Anggapan perempuan sebagai kepemilikan juga tergambar dari sejarah pengaturan hukum tentang perkosaan. Tidak dikenal dalam KUHP bentuk perkosaan dalam perkawinan. Delik perkosaan dalam Pasal 285 KUHP sama rumusannya dengan Pasal 242 Nederlands Strafwetboek atau KUHP Belanda yang dipengaruhi oleh dinamika masyarakat di Perancis pada abad ke-17. KUHP Belanda sangat erat terkait dengan Code Napoleon. Dalam Code Napolen, delik perkosaan yang diatur bukan ditunjukan untuk melindungi pihak perempuan, namun sebaliknya delik perkosaan bertujuan agar pihak pemilik yang sah dari si perempuan (ayah/suami) mendapatkan perlindungan atas properti yang dimilikinya (Akbari:2016).

KUHP dibuat dengan nuansa yang sangat patriarki, masyarakat akhirnya menanggung bebannya, laki-laki dianggap tidak pernah bisa menjadi korban perkosaan, karena konsep maskulinitas yang kental. Ketika perempuan menjadi korban, yang dianggap terlanggar adalah hak properti keluarganya, suami sebagai pemiliknya tidak pernah dianggap bisa melakukan perkosaan.

Lain lagi ketika kita bicara soal KUHAP, yang bisa dibilang salah satu pembaruan hukum paling dibanggakan di Indonesia. Materi dalam KUHAP yang menjamin kesetaraan subatantif belum tergambar, hanya ada 1 (satu) materi yang terkait dengan gender, pada Penjelasan Pasal 37, dimuat bahwa penggeledahan terhadap perempuan dilakukan oleh pejabat perempuan, hanya materi itu. Padahal kebutuhan spesifik perempuan dalam sistem peradilan pidana tidak hanya terkait dengan penggeledahan, ada soal penahanan yang seharusnya menjamin kebutuhan spesifik perempuan, dengan memperhatikan riwayat viktimisasi perempuan dan pertimbangan tentang tanggung jawab pengasuhan (UNODC: 2011).

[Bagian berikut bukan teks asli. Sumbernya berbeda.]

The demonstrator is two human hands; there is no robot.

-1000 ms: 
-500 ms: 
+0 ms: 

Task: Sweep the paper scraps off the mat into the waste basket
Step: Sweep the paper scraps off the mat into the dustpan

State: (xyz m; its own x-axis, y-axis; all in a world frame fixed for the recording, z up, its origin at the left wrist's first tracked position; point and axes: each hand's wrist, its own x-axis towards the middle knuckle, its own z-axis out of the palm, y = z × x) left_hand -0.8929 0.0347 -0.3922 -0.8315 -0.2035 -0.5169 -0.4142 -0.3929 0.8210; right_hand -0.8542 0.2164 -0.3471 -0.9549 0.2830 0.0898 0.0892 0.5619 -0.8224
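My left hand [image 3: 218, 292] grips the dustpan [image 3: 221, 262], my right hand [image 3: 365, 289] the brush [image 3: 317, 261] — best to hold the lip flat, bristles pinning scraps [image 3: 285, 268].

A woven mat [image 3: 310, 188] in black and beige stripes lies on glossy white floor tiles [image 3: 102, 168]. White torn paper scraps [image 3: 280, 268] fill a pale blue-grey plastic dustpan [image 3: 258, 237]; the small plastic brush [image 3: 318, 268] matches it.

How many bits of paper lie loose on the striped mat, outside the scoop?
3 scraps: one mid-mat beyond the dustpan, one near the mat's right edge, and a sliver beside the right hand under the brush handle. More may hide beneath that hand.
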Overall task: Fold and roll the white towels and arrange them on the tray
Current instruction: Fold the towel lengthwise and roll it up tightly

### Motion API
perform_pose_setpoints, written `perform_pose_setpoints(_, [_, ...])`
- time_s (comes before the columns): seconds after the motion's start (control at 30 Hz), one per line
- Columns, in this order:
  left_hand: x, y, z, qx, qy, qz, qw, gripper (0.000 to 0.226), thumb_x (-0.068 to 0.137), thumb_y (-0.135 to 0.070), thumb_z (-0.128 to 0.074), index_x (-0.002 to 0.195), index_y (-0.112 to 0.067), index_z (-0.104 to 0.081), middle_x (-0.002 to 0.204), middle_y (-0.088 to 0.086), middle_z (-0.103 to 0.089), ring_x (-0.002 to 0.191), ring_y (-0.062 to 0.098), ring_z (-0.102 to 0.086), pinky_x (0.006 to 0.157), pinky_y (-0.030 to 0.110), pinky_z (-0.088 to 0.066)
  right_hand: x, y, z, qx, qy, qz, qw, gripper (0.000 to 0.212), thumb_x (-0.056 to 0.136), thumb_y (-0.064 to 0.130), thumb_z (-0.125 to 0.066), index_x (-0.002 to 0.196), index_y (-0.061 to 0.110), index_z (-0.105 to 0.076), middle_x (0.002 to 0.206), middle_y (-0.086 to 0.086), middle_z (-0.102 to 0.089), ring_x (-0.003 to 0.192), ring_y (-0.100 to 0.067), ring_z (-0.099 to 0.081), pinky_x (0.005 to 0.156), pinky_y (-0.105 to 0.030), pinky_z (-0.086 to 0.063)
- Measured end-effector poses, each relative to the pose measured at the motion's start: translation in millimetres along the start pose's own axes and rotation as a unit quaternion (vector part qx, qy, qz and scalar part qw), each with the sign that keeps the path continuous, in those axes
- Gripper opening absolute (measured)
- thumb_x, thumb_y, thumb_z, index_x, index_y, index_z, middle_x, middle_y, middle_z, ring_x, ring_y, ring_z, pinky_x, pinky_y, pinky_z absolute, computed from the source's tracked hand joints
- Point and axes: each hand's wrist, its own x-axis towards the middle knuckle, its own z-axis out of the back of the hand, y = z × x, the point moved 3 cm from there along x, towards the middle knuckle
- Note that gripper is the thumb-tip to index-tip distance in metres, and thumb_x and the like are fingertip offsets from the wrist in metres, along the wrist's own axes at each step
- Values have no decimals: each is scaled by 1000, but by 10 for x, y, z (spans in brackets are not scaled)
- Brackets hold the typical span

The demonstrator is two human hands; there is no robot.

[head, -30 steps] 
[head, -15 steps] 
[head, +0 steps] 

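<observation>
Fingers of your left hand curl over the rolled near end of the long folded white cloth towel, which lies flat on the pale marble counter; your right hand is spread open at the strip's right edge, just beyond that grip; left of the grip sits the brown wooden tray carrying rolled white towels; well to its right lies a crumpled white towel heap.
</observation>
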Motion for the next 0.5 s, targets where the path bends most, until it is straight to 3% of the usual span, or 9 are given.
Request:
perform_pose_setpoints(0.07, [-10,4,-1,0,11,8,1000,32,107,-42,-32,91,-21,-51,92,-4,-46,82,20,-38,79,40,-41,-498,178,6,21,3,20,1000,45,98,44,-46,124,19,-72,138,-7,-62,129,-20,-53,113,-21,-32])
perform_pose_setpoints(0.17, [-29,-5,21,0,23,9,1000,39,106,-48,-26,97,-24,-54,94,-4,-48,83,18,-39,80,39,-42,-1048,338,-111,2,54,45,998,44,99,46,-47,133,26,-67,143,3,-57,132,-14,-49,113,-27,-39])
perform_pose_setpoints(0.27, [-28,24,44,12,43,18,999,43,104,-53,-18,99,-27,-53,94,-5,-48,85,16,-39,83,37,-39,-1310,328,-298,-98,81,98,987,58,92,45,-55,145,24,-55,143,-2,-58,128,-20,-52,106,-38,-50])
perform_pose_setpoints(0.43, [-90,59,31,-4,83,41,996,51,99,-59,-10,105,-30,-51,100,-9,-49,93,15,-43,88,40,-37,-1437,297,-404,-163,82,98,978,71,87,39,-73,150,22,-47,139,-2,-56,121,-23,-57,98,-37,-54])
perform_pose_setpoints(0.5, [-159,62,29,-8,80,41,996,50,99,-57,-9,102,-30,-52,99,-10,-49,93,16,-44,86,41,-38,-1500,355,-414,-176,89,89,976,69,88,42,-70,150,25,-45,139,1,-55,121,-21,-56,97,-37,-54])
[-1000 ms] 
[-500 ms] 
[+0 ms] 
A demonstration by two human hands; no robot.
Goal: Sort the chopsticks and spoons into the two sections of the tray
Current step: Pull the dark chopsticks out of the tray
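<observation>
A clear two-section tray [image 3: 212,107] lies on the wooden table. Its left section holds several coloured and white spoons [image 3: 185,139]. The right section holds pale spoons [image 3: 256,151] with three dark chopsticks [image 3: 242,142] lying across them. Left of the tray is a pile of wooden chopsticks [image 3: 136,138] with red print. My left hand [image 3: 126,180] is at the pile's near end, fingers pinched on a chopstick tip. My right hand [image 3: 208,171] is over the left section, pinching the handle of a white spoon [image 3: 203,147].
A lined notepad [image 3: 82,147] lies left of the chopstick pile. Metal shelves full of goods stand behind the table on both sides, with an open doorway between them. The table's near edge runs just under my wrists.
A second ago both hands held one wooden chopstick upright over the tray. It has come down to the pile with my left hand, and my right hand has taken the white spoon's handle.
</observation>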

Tak berbeda dalam sistem pemasyarakatan sebagai pelaksanaan pidana penjara. Secara historis, konsep pemenjaraan dibangun tanpa memperhatikan kebutuhan khusus berbasis kesetaraan subtantif pada setiap gender. Secara tradisional, penjara diciptakan oleh laki-laki untuk mengontrol laki-laki, steriotip ultramaskulin diterima sebagai  pelayanan pada pemenjaraan (Slingson:2003). Penjara pada saat terbentuk hanya ditujukan untuk laki-laki, penjara diciptakan untuk mengurung laki-laki di lingkungan tertentu (PRI: 2013). Penjara dibentuk dengan pemikiran tentang laki-laki. Laki-laki pun tergambar dengan konsep yang sangat maskulin sesuai dengan semangat masyarakat patriarki. Keseluruhan konsep penjara seperti arsitektur, pengamanan, prosedur, akses kesehatan, kesempatan kontak dengan keluarga dan pelatihan lebih di-design sesuai dengan kepentingan laki-laki (PRI: 2013). Hal yang sama terjadi di Indonesia, tidak hanya berdampak pada kebijakan, namun juga dalam prosesnya tidak banyak pendokumentasian pembentukan kebijakan yang membahas secara khusus tentang latar belakang dibentuknya penjara perempuan (Rahmawati: 2019). Penjara perempuan dibuat dengan membangun tembok besar yang mengurung perempuan, dengan tujuan memisahkannya dengan laki-laki agar tidak terjadi interaksi yang bisa berdampak terjadinya ‘hal-hal yang tidak diinginkan’ (Koesnoen: 1961), hanya sebatas itu.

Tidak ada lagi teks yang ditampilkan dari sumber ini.